> **Activity**
What you return must match the listing below character for character, minus any pictures.

> **Exercise data**
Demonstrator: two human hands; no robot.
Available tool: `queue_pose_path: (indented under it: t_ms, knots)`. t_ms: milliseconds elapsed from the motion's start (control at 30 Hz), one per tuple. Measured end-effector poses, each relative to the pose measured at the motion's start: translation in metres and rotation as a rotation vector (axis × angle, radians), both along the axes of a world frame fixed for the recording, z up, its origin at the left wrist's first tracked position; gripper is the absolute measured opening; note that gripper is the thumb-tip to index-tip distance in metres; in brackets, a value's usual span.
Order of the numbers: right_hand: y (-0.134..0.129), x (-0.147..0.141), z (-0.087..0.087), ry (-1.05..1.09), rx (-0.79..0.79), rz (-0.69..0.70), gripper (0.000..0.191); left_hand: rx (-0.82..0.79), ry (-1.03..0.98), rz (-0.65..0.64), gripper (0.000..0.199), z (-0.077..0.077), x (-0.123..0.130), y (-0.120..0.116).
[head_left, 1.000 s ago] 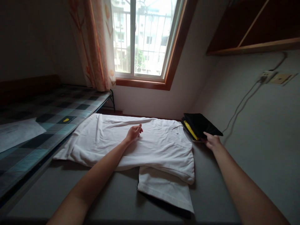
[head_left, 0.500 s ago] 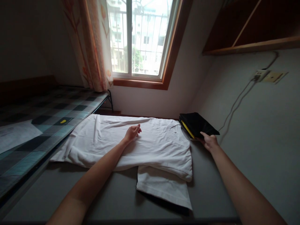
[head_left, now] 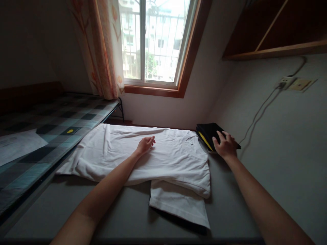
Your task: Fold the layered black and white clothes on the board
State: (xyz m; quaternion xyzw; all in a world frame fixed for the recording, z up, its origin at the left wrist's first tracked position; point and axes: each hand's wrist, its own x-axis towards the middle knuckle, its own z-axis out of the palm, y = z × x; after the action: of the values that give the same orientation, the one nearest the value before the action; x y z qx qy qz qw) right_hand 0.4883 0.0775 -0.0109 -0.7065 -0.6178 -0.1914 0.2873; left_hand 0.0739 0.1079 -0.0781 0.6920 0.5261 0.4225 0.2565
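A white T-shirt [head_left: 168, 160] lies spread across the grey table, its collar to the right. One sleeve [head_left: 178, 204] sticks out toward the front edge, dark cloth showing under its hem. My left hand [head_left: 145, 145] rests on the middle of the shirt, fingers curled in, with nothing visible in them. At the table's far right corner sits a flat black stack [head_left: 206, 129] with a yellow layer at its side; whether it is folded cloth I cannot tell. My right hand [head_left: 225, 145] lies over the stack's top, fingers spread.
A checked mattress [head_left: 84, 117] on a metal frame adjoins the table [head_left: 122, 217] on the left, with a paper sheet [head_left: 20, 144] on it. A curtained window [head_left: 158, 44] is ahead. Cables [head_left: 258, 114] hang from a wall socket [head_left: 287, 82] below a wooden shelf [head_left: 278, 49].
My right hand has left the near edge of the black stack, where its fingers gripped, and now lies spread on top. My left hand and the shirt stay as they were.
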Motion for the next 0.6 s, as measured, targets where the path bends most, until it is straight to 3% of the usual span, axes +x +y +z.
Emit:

> **Exercise result**
Demonstrator: two human hands; no robot.
Available tool: `queue_pose_path: (indented under it: t_ms, knots)`. t_ms: milliseconds elapsed from the motion's start (control at 30 Hz), one per tuple. Measured end-effector poses, each relative to the pose measured at the motion's start: translation in metres and rotation as a rotation vector (axis × angle, radians), both along the axes of a world frame fixed for the recording, z up, its origin at the left wrist's first tracked position; gripper is the absolute measured opening; note that gripper is the thumb-tip to index-tip distance in metres; in brackets, a value's usual span.
Order of the numbers: right_hand: y (-0.134..0.129), x (-0.147..0.141), z (-0.087..0.087), ry (-1.05..1.09), rx (-0.79..0.79), rz (-0.69..0.70), gripper (0.000..0.191); left_hand: rx (-0.82..0.79), ry (-1.03..0.98), rz (-0.65..0.64), gripper (0.000..0.199), z (-0.077..0.077), x (-0.123..0.130), y (-0.120..0.116).
[head_left, 1.000 s ago] 
[head_left, 0.500 s ago] 
[head_left, now] 
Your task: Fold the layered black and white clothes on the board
State: (xyz m; quaternion xyzw; all in a world frame fixed for the recording, z up, its origin at the left wrist's first tracked position; point and axes: each hand's wrist, its own x-axis towards the middle knuckle, its own z-axis out of the palm, y = z × x; after the action: of the values that give the same orientation, the one nearest the value before the action; x y z qx qy qz qw) right_hand 0.4883 0.0775 -0.0109 -0.7065 -0.6178 -0.1914 0.2873; left_hand 0.0739 0.1079 -0.0781 0.6920 0.5261 0.4225 0.2565
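A white T-shirt [head_left: 168, 160] lies spread across the grey table, its collar to the right. One sleeve [head_left: 178, 204] sticks out toward the front edge, dark cloth showing under its hem. My left hand [head_left: 145, 145] rests on the middle of the shirt, fingers curled in, with nothing visible in them. At the table's far right corner sits a flat black stack [head_left: 206, 129] with a yellow layer at its side; whether it is folded cloth I cannot tell. My right hand [head_left: 225, 145] lies over the stack's top, fingers spread.
A checked mattress [head_left: 84, 117] on a metal frame adjoins the table [head_left: 122, 217] on the left, with a paper sheet [head_left: 20, 144] on it. A curtained window [head_left: 158, 44] is ahead. Cables [head_left: 258, 114] hang from a wall socket [head_left: 287, 82] below a wooden shelf [head_left: 278, 49].
My right hand has left the near edge of the black stack, where its fingers gripped, and now lies spread on top. My left hand and the shirt stay as they were.
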Motion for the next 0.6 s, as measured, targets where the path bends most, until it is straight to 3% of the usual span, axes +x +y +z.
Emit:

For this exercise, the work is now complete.